- [EXERCISE BRIEF]:
Only one stretch of lines is wanted: the line with "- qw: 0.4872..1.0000" through the final line of the material. Restate it word for word, minus pictures.

--- COLLECTED DATA Enclosed Below ---

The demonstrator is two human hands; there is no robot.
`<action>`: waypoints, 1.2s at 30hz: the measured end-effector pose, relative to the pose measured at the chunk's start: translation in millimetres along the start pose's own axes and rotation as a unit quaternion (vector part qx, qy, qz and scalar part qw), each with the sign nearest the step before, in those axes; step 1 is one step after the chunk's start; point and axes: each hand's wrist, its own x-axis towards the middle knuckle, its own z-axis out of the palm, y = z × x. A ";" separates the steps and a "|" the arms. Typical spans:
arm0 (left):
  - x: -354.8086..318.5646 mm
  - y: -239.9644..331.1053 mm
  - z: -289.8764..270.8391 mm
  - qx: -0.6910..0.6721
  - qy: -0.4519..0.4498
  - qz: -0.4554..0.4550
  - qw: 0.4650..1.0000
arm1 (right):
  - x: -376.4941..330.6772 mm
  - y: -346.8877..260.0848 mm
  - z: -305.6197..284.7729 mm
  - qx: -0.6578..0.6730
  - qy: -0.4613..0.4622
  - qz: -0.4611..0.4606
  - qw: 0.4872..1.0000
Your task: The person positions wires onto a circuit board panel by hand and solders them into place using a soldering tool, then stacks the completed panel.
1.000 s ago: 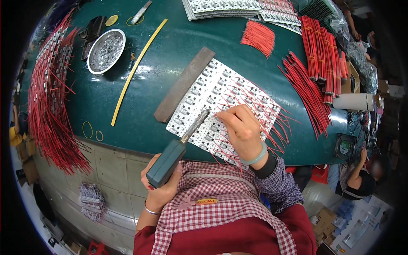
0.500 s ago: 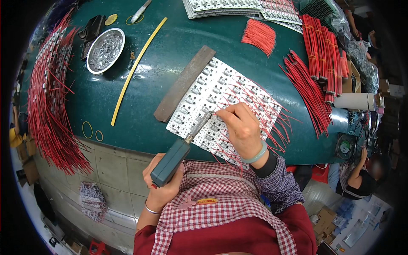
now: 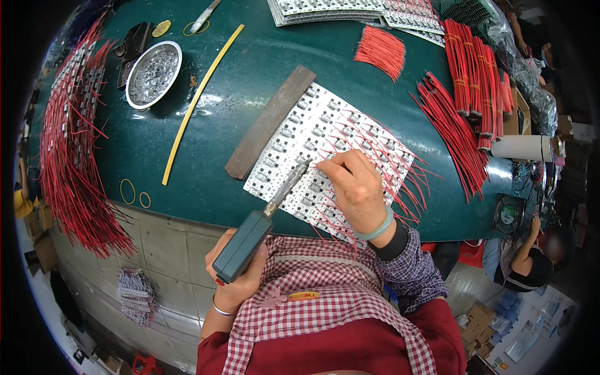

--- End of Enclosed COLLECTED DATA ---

- [OUTPUT BELOW]:
  - qw: 0.4872..1.0000
Your task: The person positions wires onto a circuit board panel by hand and solders them into place using a soldering tool, then stacks the completed panel.
1.000 s ago: 
0.500 s ago: 
now: 

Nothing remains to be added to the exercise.